** Aim of the task **
When you reach the line containing "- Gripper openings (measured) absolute" in the entries below, start writing out each line exactly, and stop after the line containing "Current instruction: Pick".

BEGIN Provided data

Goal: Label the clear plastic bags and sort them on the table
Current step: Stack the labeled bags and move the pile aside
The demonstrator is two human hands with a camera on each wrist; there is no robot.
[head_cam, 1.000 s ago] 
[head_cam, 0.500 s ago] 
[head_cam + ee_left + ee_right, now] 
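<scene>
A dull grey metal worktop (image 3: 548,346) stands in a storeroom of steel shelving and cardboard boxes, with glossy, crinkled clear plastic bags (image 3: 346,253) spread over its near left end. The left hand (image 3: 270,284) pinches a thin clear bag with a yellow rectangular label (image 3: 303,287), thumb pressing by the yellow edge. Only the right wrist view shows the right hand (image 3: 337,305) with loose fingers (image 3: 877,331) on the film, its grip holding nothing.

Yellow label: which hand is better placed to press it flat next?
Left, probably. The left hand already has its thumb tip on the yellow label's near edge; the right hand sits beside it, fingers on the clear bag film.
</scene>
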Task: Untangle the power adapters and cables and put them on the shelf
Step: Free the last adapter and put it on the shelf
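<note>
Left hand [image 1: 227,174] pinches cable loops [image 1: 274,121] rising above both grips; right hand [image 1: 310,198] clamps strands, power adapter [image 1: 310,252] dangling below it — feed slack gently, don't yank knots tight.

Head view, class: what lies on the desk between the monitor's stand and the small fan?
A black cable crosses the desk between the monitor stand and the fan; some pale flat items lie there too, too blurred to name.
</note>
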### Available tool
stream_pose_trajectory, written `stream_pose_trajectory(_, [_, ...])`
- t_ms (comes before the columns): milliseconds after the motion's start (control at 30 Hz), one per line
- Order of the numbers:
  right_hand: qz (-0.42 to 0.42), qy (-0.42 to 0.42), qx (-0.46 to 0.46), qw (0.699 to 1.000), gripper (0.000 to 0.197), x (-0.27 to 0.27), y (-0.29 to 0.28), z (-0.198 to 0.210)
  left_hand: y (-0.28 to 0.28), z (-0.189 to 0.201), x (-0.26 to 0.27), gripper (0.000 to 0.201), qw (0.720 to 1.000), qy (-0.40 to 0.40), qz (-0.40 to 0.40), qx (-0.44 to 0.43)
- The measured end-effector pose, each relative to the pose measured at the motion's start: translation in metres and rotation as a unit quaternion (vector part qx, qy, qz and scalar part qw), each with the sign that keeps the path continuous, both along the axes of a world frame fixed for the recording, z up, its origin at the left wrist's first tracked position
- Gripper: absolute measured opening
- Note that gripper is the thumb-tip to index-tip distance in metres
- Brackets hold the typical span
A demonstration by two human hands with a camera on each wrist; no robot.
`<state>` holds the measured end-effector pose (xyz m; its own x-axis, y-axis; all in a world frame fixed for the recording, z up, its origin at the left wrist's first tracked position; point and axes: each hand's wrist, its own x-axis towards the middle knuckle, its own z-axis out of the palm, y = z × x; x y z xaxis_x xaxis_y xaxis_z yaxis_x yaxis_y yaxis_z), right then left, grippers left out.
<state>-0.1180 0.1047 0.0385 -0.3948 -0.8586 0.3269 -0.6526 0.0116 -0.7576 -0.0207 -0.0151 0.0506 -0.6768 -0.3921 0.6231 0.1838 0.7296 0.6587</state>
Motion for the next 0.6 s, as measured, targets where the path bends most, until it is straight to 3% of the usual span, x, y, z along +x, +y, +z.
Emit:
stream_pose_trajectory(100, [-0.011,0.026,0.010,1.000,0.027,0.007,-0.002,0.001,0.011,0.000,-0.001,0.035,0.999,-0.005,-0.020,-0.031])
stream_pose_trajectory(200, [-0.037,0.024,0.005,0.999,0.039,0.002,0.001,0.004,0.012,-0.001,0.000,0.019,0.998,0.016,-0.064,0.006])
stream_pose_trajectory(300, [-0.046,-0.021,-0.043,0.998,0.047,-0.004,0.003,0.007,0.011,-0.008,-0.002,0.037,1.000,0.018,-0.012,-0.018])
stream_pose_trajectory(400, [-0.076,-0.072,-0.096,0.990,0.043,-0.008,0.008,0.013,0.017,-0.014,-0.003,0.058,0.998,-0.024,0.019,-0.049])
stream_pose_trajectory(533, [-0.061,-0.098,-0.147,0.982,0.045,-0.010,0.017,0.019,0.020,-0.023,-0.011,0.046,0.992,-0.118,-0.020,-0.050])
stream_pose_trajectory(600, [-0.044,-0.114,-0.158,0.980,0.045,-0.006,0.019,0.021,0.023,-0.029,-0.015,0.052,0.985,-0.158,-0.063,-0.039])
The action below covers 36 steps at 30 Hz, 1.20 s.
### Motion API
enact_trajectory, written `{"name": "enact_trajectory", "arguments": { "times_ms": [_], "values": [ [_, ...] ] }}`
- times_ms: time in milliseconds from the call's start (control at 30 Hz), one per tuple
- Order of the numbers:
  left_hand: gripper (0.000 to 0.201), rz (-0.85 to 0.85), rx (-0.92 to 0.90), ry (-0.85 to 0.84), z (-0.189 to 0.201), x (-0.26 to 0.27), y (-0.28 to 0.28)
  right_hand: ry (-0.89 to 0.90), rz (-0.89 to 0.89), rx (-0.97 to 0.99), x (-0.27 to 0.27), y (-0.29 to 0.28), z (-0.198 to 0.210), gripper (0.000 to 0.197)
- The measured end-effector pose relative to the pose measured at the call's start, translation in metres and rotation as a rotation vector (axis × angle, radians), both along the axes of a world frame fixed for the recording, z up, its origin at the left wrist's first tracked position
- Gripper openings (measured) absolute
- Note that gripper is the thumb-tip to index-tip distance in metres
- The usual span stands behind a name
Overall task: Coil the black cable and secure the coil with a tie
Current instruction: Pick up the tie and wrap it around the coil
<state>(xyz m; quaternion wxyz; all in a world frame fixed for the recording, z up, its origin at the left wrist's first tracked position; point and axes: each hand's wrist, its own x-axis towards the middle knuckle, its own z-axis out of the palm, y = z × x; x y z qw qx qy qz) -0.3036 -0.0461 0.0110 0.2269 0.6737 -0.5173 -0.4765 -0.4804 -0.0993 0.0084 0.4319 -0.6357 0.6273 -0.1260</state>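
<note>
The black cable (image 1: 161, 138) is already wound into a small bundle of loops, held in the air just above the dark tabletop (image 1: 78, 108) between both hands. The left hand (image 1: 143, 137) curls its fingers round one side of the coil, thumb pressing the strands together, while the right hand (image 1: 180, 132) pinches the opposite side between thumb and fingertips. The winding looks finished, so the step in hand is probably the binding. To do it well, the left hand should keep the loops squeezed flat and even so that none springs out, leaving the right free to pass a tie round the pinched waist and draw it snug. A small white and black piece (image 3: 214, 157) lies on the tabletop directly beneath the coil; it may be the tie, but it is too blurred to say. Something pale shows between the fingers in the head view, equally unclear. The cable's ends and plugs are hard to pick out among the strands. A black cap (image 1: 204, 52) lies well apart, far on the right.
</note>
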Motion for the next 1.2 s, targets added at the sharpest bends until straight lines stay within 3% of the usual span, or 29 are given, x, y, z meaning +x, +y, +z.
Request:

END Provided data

** Exercise response **
- Gripper openings (measured) absolute
- Note that gripper is the thumb-tip to index-tip distance in metres
- The usual span stands behind a name
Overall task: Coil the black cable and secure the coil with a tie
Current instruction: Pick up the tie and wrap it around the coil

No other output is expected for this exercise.